*Aim of the task*.
Your task is to copy the data exactly while leaving out every picture.

*Dataset section*.
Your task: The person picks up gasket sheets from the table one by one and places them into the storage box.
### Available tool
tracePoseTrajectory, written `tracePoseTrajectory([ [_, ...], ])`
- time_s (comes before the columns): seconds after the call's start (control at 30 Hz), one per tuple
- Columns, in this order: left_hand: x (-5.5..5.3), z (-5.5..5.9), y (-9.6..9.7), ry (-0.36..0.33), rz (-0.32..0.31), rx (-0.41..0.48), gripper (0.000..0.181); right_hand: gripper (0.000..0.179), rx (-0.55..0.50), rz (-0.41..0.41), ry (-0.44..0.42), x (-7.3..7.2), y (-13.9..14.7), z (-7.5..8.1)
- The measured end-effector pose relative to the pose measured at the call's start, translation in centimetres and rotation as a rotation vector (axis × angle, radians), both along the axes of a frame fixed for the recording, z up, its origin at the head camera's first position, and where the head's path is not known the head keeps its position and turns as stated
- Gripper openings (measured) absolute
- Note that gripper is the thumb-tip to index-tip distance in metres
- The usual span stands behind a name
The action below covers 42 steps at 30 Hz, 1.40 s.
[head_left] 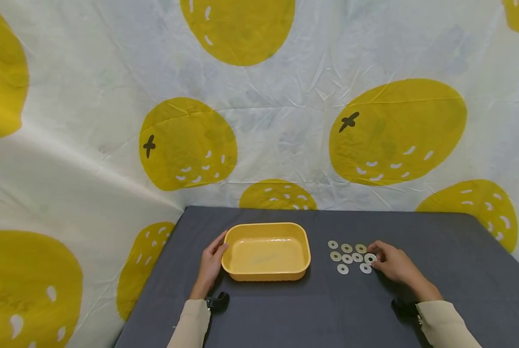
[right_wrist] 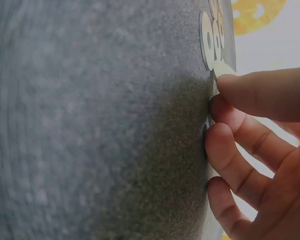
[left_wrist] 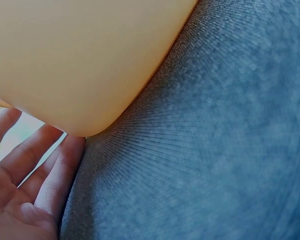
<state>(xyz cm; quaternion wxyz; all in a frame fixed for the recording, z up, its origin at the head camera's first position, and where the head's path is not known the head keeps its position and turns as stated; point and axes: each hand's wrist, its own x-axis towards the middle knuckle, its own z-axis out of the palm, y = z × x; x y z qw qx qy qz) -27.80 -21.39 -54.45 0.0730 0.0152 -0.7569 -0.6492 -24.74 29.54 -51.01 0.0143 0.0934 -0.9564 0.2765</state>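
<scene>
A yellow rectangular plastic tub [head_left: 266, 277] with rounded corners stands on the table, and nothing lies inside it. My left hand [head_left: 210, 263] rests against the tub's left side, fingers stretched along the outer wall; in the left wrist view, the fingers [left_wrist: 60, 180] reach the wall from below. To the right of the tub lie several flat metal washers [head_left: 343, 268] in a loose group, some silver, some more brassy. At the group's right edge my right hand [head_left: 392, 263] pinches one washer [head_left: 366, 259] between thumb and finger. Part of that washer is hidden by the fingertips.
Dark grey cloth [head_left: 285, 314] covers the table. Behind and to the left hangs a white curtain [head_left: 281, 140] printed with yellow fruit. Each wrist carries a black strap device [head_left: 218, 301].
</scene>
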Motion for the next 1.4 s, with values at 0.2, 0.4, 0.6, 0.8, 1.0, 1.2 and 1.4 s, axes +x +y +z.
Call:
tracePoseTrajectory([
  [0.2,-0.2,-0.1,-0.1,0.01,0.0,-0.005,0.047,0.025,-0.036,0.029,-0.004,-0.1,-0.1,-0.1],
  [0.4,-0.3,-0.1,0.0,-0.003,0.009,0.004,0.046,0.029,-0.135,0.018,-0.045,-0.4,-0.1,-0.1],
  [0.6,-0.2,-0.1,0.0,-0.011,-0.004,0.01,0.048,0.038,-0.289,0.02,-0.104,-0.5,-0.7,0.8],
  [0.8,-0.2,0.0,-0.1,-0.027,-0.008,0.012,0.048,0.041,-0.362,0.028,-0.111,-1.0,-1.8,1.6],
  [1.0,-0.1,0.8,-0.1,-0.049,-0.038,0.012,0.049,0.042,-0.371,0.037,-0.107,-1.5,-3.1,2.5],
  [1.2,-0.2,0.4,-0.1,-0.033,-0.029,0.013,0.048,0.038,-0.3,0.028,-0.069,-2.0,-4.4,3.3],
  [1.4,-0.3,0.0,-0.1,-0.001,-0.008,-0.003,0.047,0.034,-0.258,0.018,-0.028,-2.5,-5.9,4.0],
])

*Written response*.
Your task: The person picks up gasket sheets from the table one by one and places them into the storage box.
### Available tool
tracePoseTrajectory, written `tracePoseTrajectory([ [_, ...], ])`
- time_s (comes before the columns): seconds after the call's start (control at 30 Hz), one per tuple
- Columns, in this order: left_hand: x (-5.5..5.3), z (-5.5..5.9), y (-9.6..9.7), ry (-0.36..0.33), rz (-0.32..0.31), rx (-0.41..0.48), gripper (0.000..0.181); right_hand: gripper (0.000..0.179), rx (-0.55..0.50), rz (-0.41..0.41), ry (-0.44..0.42), x (-7.3..7.2), y (-13.9..14.7), z (-7.5..8.1)
- The measured end-effector pose relative to the pose measured at the call's start, translation in centimetres and rotation as a rotation vector (axis × angle, radians), both along the axes of a frame fixed for the recording, z up, its origin at the head camera's first position, and where the head's path is not known the head keeps its position and turns as stated
- Gripper openings (measured) absolute
- Note that gripper is the thumb-tip to index-tip distance in metres
- The usual span stands behind a name
The action below covers 42 steps at 30 Hz, 1.40 s.
[head_left] 
[right_wrist] 
[left_wrist] 
<state>(xyz cm; quaternion wxyz; all in a frame fixed for the recording, z up, its origin at the head camera's first position, and where the head's path is not known the head keeps its position and turns as stated; point and axes: each hand's wrist, its own x-axis towards the middle knuckle, its own z-axis out of the palm, y = z × x; x y z qw qx qy qz) -27.80 -21.39 -54.45 0.0730 0.0152 -0.7569 -0.6492 -24.74 29.54 -51.01 0.0143 0.0934 -0.9564 0.2765</state>
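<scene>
A yellow rectangular plastic tub [head_left: 266, 277] with rounded corners stands on the table, and nothing lies inside it. My left hand [head_left: 210, 263] rests against the tub's left side, fingers stretched along the outer wall; in the left wrist view, the fingers [left_wrist: 60, 180] reach the wall from below. To the right of the tub lie several flat metal washers [head_left: 343, 268] in a loose group, some silver, some more brassy. At the group's right edge my right hand [head_left: 392, 263] pinches one washer [head_left: 366, 259] between thumb and finger. Part of that washer is hidden by the fingertips.
Dark grey cloth [head_left: 285, 314] covers the table. Behind and to the left hangs a white curtain [head_left: 281, 140] printed with yellow fruit. Each wrist carries a black strap device [head_left: 218, 301].
</scene>
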Motion for the next 1.4 s, with values at 0.2, 0.4, 0.6, 0.8, 1.0, 1.2 and 1.4 s, axes +x +y +z.
Call:
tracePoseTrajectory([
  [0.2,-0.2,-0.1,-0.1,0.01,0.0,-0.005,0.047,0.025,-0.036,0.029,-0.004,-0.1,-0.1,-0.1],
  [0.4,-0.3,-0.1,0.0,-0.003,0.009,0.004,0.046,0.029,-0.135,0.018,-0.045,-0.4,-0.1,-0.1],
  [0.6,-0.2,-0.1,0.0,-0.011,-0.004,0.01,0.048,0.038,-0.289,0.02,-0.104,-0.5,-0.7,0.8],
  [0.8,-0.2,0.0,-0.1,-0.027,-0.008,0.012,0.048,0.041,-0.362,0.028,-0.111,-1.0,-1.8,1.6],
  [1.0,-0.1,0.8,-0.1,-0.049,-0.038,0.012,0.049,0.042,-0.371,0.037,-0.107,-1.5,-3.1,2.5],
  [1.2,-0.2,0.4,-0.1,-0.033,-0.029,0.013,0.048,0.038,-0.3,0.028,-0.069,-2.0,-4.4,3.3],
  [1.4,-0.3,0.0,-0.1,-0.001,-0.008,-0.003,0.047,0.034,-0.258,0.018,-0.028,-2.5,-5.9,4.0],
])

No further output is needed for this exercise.